---------- Data extract
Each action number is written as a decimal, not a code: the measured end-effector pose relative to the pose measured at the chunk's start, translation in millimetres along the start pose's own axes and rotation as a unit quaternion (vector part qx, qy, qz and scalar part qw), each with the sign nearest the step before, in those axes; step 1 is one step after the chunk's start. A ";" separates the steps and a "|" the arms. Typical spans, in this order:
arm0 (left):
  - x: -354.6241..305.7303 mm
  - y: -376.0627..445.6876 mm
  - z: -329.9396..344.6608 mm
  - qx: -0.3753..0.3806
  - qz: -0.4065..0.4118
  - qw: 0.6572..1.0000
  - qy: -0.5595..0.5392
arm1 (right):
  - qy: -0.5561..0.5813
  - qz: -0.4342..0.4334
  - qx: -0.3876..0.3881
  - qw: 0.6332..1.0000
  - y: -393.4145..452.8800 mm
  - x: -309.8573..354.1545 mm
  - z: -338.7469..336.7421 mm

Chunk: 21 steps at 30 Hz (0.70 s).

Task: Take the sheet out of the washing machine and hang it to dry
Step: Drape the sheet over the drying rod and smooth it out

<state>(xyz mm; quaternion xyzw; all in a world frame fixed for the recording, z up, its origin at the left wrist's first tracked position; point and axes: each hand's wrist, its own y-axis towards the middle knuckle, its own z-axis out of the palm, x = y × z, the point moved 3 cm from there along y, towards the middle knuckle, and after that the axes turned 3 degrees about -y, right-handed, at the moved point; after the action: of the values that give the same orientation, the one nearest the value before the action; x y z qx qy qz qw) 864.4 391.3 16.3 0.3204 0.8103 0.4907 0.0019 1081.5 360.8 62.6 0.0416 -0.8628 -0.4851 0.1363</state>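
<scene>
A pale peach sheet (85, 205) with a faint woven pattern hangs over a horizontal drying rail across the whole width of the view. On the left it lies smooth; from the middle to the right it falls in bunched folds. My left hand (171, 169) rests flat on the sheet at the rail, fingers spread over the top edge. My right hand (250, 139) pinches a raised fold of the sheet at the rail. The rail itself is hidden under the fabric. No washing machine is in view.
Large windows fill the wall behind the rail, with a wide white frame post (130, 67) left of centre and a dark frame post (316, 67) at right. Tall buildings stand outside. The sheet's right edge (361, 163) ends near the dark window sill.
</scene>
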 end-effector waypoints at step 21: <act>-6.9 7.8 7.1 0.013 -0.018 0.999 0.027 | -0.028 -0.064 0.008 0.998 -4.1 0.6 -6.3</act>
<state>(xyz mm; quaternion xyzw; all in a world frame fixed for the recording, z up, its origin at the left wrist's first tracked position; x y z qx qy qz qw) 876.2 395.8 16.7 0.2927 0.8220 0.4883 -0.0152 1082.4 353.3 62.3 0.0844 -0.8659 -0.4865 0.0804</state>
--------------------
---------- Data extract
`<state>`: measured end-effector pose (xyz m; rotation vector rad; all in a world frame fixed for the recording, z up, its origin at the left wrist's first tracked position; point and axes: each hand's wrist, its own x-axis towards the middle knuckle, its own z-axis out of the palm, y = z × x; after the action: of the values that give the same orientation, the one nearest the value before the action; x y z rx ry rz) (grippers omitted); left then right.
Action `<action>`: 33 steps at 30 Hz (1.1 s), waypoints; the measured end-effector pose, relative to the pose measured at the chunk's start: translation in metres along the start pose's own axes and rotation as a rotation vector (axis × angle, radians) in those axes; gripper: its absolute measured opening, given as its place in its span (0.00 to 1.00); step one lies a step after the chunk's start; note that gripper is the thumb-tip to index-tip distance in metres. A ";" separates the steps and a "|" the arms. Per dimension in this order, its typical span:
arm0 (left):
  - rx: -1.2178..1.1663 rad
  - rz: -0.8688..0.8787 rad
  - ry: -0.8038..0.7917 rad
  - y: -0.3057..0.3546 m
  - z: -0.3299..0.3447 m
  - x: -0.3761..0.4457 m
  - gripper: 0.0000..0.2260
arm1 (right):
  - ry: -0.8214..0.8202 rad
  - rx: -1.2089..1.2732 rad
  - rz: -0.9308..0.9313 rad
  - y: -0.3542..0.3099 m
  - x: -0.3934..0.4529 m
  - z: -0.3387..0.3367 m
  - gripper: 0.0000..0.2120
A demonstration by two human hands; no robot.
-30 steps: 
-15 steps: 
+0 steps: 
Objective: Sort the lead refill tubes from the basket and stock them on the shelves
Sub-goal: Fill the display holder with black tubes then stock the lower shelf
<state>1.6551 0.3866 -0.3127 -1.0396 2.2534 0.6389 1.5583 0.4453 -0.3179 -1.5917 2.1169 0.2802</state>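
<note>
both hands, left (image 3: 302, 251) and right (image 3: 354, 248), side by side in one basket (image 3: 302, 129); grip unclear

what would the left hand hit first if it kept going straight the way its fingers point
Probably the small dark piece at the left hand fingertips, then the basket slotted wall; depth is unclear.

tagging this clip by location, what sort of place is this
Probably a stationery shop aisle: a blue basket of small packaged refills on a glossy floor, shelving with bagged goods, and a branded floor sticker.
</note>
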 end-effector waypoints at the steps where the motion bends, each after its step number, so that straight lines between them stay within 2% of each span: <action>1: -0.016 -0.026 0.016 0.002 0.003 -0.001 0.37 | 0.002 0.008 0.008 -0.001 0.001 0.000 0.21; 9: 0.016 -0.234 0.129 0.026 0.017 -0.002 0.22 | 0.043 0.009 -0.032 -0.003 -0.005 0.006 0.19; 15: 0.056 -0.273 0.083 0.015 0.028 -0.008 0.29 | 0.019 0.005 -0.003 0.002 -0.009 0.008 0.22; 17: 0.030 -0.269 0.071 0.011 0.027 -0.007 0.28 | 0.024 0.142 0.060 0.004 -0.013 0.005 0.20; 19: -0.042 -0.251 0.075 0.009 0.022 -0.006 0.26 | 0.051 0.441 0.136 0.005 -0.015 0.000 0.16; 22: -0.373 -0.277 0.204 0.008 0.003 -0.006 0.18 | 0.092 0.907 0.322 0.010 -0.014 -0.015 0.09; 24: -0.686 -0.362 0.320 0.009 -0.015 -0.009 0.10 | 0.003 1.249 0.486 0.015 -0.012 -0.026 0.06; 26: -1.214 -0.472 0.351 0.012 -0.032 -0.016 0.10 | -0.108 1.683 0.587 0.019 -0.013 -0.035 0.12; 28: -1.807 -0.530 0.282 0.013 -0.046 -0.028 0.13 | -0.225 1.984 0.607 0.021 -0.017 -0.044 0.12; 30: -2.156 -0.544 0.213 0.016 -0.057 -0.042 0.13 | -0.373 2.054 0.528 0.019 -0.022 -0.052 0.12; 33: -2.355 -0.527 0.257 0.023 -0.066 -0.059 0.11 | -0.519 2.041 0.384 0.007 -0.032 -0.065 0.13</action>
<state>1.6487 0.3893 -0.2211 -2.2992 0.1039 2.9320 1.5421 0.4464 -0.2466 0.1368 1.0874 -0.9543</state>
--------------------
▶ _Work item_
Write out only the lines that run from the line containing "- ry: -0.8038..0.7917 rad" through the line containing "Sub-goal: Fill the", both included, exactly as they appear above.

▶ _Answer section_
  - ry: -0.8038..0.7917 rad
  - y: -0.3057..0.3546 m
  - z: -0.3299..0.3447 m
  - x: -0.3761..0.4457 m
  - gripper: 0.0000..0.2260
arm1 (right):
  - ry: -0.8214..0.8202 rad
  - rx: -1.2089..1.2732 rad
  - rz: -0.9308..0.9313 rad
  - y: -0.3542..0.3099 m
  - x: -0.3934..0.4529 m
  - z: -0.3387..0.3367 m
  - gripper: 0.0000..0.2120
A demonstration by two human hands; no robot.
-30 steps: 
-15 steps: 
+0 steps: 
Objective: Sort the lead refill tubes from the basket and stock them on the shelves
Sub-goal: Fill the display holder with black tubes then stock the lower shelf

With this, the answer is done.